▶ Your task: Nothing but the lines below from the one containing "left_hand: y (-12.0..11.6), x" through the one containing "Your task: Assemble" should appear in the answer, exact and without pictures.

[Source data]
--- START ---

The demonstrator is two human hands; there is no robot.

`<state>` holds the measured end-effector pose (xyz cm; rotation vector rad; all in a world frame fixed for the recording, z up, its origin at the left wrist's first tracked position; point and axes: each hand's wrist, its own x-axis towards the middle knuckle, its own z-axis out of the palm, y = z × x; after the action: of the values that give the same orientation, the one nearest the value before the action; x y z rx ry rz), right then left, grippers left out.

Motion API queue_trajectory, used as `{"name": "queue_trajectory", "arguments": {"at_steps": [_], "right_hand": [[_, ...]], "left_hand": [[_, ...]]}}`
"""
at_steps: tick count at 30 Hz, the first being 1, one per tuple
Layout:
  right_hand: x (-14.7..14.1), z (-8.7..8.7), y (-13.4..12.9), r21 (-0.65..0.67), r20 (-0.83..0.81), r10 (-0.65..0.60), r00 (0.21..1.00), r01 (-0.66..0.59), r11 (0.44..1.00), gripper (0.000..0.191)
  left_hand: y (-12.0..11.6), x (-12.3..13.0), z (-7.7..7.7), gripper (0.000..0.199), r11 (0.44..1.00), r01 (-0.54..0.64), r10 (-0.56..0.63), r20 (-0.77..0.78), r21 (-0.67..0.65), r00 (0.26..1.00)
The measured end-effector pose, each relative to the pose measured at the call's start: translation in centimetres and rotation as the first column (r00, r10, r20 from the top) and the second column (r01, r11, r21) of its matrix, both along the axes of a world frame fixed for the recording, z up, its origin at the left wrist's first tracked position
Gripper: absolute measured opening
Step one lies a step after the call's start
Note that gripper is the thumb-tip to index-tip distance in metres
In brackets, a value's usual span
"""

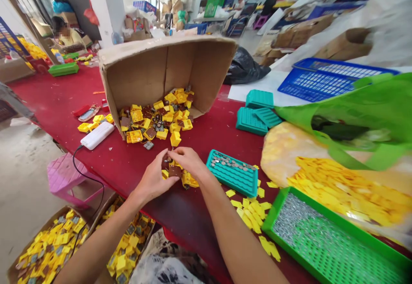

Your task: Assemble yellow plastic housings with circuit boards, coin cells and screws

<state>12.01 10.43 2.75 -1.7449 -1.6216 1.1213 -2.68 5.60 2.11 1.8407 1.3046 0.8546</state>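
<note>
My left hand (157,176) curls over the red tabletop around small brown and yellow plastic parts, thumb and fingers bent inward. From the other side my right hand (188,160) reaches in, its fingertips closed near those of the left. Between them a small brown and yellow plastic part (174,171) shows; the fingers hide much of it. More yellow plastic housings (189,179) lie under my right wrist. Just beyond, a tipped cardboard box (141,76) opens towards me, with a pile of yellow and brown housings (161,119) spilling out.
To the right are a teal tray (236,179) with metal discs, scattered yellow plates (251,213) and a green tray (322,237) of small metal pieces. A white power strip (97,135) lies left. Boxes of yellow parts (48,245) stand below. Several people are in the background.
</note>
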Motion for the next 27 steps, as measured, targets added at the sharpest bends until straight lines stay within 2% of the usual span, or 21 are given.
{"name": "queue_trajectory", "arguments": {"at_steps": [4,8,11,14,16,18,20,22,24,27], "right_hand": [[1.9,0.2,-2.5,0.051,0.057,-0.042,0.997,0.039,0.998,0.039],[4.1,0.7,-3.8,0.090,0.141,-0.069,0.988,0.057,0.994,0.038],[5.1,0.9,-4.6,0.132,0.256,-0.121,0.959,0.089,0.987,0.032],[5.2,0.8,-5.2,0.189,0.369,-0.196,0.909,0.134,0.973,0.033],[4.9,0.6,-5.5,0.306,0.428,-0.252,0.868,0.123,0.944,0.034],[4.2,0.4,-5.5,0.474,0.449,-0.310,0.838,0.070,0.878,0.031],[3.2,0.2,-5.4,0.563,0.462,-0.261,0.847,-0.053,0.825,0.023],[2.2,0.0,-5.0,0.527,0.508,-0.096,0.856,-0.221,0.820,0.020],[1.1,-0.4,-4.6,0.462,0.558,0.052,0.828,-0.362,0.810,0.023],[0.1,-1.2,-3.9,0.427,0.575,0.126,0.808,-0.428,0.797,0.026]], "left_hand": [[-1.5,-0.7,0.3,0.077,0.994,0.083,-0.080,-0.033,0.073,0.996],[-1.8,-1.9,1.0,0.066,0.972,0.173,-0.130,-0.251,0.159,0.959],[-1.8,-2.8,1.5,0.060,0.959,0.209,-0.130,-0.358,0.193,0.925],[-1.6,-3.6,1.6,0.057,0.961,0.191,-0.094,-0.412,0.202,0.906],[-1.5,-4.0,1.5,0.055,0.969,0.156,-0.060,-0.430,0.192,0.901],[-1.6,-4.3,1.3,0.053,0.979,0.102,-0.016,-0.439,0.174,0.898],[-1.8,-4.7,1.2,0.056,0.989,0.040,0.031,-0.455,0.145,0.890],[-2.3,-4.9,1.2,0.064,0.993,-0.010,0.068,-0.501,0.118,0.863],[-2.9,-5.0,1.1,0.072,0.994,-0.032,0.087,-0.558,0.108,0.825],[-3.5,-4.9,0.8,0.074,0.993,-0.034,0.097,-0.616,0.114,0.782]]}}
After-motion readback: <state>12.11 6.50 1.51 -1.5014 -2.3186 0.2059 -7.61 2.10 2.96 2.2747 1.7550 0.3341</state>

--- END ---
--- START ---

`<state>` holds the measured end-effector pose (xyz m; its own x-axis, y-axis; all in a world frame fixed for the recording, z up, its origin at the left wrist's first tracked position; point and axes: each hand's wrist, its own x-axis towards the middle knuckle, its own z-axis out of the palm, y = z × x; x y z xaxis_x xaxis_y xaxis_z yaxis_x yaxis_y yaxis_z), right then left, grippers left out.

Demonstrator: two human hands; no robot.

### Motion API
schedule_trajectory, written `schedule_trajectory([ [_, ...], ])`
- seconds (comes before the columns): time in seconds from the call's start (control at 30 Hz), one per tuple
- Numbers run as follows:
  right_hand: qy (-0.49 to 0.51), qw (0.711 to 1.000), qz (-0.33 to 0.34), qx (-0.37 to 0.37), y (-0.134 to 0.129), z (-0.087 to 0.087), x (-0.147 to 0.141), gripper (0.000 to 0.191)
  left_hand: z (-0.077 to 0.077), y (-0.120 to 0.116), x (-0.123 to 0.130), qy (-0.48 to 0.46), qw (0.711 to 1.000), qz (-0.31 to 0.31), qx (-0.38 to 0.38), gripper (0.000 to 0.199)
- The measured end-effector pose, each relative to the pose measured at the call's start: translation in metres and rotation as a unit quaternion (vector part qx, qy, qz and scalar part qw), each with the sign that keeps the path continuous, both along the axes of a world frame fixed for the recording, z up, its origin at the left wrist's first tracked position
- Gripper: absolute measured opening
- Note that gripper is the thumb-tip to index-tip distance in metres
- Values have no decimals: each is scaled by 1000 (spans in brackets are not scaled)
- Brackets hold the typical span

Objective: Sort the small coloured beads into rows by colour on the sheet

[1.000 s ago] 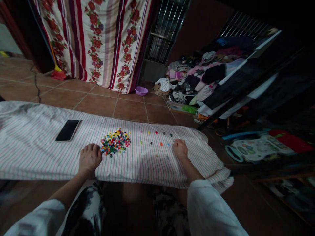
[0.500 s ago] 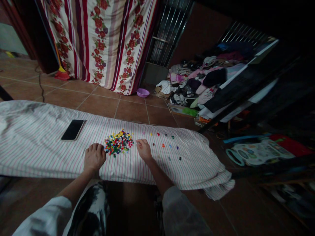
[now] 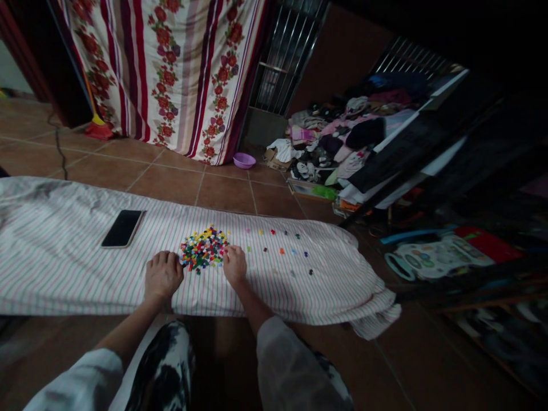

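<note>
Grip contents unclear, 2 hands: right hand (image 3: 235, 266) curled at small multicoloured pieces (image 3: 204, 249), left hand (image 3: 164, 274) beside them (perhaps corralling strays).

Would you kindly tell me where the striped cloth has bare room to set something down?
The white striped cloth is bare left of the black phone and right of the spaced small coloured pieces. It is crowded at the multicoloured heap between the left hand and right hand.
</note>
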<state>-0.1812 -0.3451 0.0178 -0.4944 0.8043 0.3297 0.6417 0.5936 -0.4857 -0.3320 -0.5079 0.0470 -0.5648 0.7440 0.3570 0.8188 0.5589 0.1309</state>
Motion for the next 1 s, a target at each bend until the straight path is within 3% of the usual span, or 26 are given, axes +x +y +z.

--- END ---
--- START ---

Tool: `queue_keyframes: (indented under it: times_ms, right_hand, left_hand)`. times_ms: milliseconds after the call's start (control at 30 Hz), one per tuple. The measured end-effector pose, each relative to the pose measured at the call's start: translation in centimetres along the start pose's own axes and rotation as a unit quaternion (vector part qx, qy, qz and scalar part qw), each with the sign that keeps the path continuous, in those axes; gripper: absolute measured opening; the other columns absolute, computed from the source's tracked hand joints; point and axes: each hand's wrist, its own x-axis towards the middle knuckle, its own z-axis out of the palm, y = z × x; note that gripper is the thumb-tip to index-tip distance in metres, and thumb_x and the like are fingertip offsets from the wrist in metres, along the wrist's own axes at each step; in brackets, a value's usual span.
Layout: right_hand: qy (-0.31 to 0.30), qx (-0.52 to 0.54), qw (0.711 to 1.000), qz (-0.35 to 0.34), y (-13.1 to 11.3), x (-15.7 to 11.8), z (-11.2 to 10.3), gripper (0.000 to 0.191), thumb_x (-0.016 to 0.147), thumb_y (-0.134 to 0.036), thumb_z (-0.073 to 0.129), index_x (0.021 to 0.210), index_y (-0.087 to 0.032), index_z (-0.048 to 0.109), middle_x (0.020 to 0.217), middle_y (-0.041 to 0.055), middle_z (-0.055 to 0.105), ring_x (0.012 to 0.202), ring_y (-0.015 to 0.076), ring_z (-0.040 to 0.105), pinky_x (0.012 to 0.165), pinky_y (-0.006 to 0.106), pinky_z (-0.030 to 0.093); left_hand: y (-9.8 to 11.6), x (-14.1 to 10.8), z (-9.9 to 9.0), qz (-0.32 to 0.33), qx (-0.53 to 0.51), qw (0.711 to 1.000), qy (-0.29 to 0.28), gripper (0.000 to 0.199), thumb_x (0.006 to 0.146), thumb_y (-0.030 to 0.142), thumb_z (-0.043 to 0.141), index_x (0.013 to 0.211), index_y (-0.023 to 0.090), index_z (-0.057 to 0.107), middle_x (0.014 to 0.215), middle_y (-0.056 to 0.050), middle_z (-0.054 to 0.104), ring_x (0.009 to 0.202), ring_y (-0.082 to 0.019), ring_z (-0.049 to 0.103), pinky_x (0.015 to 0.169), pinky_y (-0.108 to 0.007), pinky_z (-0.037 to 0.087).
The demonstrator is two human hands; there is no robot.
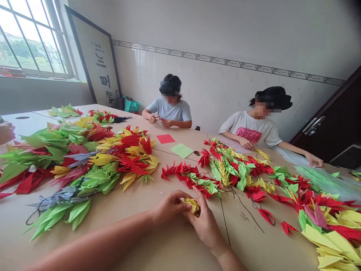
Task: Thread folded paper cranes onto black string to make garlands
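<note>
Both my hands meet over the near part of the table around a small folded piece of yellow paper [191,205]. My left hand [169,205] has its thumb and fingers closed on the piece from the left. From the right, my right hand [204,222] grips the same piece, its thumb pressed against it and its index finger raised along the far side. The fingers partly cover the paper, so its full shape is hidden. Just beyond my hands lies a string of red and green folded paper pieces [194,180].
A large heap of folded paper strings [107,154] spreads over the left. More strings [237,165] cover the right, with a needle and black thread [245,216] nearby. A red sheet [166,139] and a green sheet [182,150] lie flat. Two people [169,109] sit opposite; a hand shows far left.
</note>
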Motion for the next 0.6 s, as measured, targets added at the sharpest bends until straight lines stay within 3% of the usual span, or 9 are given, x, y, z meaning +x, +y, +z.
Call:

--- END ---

▶ Exercise solution:
  left_hand: y (-12.0..11.6), x (-12.3..13.0), z (-7.7..7.7), gripper (0.000..0.199), r11 (0.44..1.00), r01 (-0.54..0.64), r10 (-0.56..0.63), r20 (-0.77..0.78), r21 (-0.67..0.65), r00 (0.26..1.00)
The measured end-effector pose, each relative to the pose measured at the call's start: translation in centimetres and rotation as the first column (r00, r10, r20 from the top) and the second column (r01, r11, r21) of its matrix, both along the axes of a world frame fixed for the recording, z up, its origin at the left wrist's first tracked position
Gripper: absolute measured opening
Step one lies a step after the call's start
Note that gripper is the thumb-tip to index-tip distance in metres
In brackets, a value's usual span
"""


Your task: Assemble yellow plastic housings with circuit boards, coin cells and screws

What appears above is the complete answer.